* **ASSIGNMENT**
Only lines containing the word "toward" belong in the answer; copy each one from the records.

(Stored data)

================

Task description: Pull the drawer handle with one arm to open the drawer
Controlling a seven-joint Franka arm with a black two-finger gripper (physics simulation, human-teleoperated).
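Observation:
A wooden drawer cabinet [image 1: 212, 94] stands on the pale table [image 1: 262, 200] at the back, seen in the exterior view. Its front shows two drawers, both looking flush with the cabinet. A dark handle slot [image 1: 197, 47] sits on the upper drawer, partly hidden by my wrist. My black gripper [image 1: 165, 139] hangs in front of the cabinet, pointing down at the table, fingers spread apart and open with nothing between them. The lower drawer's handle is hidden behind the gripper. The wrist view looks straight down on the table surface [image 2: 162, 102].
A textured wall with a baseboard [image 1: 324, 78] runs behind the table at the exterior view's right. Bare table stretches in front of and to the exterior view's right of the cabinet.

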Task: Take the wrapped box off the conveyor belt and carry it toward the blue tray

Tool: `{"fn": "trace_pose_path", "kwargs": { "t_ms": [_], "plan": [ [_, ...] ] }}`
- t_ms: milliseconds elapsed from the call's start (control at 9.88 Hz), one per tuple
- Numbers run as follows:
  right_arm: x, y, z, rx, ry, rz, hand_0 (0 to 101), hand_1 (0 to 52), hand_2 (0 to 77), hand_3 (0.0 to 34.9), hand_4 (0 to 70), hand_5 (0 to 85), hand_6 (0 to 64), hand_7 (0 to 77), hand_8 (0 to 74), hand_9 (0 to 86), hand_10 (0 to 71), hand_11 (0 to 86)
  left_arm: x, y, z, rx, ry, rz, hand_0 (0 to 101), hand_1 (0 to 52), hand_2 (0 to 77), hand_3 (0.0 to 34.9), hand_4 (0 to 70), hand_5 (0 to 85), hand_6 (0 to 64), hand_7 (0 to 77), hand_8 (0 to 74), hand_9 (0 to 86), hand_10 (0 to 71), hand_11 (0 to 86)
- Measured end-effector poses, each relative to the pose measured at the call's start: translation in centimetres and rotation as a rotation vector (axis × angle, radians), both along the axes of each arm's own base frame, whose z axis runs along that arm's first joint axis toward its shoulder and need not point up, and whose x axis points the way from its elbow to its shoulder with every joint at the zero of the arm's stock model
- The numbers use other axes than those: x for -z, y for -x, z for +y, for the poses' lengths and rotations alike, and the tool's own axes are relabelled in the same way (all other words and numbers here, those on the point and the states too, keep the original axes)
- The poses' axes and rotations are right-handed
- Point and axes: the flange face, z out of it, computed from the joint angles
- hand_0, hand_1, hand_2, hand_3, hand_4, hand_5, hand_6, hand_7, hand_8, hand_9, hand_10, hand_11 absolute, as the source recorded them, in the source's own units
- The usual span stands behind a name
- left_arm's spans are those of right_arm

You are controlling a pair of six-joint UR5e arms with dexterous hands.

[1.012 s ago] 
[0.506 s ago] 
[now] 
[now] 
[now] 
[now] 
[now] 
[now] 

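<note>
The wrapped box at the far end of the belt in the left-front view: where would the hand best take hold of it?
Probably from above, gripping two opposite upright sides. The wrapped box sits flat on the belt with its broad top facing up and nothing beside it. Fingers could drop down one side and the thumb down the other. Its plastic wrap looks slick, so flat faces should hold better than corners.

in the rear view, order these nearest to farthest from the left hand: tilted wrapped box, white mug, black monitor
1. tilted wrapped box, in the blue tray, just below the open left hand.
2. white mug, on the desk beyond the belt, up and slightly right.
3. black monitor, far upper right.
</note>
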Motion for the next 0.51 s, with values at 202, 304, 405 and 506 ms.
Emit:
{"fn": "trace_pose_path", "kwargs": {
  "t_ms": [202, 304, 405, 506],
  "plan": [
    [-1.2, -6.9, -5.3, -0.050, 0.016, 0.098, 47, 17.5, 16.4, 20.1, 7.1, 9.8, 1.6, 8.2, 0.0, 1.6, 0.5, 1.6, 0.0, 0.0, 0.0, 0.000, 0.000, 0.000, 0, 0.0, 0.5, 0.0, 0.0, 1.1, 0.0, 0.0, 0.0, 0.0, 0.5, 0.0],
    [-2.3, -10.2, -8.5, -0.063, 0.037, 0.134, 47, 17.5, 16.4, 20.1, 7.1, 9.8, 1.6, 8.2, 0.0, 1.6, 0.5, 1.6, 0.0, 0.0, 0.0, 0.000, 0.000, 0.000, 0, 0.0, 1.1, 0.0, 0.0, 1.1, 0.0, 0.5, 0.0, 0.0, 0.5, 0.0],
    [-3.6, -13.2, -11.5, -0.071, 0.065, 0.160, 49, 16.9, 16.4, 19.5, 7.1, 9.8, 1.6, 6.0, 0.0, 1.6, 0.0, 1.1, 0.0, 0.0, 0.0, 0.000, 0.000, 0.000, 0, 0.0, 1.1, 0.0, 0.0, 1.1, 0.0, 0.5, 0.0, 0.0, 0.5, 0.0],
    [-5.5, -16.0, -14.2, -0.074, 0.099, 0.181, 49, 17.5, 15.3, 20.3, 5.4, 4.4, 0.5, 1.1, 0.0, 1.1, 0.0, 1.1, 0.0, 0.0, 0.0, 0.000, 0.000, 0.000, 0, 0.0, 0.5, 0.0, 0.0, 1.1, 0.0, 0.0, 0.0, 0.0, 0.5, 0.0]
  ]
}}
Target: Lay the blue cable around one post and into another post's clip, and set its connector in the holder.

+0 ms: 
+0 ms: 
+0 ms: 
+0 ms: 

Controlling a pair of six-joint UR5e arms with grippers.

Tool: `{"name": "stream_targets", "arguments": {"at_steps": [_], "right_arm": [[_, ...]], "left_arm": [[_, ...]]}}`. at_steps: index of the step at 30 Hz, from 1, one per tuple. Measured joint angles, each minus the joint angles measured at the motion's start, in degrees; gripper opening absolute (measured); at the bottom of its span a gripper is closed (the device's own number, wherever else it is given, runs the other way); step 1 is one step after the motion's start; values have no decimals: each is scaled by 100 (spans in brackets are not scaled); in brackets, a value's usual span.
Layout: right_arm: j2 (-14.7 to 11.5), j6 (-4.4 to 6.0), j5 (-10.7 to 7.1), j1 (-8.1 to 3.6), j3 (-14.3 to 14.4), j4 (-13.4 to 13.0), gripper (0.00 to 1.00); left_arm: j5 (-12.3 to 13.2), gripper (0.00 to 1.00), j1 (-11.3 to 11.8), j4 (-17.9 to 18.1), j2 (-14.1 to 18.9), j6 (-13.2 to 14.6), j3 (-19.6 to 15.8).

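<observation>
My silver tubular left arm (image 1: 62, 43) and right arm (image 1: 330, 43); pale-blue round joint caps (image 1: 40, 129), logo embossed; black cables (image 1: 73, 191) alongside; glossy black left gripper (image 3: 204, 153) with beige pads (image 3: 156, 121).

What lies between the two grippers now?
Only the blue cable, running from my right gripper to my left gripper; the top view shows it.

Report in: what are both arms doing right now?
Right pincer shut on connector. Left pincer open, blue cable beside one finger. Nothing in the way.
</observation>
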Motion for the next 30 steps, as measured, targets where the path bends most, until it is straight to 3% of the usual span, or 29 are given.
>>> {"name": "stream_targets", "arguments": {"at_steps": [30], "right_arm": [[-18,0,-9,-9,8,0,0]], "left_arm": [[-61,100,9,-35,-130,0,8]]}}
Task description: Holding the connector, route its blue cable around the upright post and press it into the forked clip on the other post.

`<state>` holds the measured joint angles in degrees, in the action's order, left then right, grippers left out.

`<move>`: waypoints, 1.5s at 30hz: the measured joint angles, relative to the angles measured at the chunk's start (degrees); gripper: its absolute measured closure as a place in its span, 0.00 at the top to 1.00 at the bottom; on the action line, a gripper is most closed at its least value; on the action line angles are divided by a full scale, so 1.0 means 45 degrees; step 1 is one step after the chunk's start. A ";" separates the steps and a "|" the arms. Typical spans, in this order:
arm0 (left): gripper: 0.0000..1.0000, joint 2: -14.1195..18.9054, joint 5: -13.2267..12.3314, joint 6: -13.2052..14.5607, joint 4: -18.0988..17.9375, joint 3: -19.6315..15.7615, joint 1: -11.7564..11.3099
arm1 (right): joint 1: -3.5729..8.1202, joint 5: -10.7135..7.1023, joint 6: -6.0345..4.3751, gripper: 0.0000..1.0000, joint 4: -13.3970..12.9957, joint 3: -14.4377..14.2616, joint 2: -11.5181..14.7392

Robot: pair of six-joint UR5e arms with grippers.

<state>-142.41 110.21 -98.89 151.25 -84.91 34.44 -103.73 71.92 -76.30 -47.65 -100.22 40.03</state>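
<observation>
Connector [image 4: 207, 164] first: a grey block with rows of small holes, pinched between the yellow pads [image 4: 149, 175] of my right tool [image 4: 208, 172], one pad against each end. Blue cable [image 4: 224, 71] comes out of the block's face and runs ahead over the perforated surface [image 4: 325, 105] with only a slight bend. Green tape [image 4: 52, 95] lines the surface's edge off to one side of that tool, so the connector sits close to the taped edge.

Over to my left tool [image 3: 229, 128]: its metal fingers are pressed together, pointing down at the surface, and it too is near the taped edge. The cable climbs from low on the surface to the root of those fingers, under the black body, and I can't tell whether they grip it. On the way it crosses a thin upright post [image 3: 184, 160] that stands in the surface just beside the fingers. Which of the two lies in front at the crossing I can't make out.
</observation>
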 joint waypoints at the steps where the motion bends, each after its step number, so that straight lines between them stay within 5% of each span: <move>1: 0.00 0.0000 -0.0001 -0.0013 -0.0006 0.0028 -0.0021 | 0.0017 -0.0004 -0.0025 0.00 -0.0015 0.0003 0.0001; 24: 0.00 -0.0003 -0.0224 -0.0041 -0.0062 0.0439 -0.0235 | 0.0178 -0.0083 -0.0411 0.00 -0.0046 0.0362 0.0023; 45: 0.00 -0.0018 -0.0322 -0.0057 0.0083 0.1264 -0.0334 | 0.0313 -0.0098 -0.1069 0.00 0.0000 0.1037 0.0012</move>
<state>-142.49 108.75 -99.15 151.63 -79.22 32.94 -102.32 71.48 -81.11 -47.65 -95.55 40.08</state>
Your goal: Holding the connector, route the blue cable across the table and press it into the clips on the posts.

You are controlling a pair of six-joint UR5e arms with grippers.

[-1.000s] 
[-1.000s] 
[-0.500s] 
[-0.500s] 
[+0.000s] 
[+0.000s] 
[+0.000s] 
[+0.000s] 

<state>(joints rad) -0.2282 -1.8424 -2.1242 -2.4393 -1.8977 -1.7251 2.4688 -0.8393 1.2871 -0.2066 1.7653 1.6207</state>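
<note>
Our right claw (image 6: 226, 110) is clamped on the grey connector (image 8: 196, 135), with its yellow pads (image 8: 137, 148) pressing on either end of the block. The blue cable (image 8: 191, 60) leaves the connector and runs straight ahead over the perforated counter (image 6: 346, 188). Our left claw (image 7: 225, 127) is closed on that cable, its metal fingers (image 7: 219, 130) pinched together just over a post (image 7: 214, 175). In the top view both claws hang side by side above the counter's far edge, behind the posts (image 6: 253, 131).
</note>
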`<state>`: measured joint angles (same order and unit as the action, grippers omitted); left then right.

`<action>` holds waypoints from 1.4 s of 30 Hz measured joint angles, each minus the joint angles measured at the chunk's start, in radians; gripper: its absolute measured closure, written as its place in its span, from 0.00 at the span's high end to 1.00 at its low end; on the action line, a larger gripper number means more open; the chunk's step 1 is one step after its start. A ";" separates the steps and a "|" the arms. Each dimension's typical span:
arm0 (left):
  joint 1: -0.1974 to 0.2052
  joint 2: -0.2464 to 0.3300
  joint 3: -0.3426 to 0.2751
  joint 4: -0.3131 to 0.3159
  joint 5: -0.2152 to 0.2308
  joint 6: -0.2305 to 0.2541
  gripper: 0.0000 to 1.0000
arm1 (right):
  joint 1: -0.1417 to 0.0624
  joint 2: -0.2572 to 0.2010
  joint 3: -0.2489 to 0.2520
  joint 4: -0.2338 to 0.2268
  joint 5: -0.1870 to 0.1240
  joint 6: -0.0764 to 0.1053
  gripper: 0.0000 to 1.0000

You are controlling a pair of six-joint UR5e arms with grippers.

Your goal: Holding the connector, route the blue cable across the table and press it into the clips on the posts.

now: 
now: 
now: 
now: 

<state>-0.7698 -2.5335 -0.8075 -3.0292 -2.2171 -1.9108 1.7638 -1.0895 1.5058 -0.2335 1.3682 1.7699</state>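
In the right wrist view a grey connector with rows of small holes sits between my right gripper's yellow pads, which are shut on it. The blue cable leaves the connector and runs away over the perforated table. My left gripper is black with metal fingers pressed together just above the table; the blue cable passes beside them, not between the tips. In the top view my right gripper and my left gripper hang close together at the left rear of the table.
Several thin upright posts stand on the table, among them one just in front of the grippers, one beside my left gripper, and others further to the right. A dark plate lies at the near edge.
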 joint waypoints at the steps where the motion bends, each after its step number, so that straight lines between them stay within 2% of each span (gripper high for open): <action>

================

* **RESPONSE AREA**
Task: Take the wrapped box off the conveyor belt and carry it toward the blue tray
- Measured end-effector poses, each relative to the pose measured at the call's start: translation in centimetres and rotation as a rotation vector (axis × angle, radians), both along the axes of each arm's own base frame, whose z axis runs along that arm's first joint axis toward its shoulder and need not point up, and whose x axis points the way from its elbow to its shoulder with every joint at the zero of the arm's stock model

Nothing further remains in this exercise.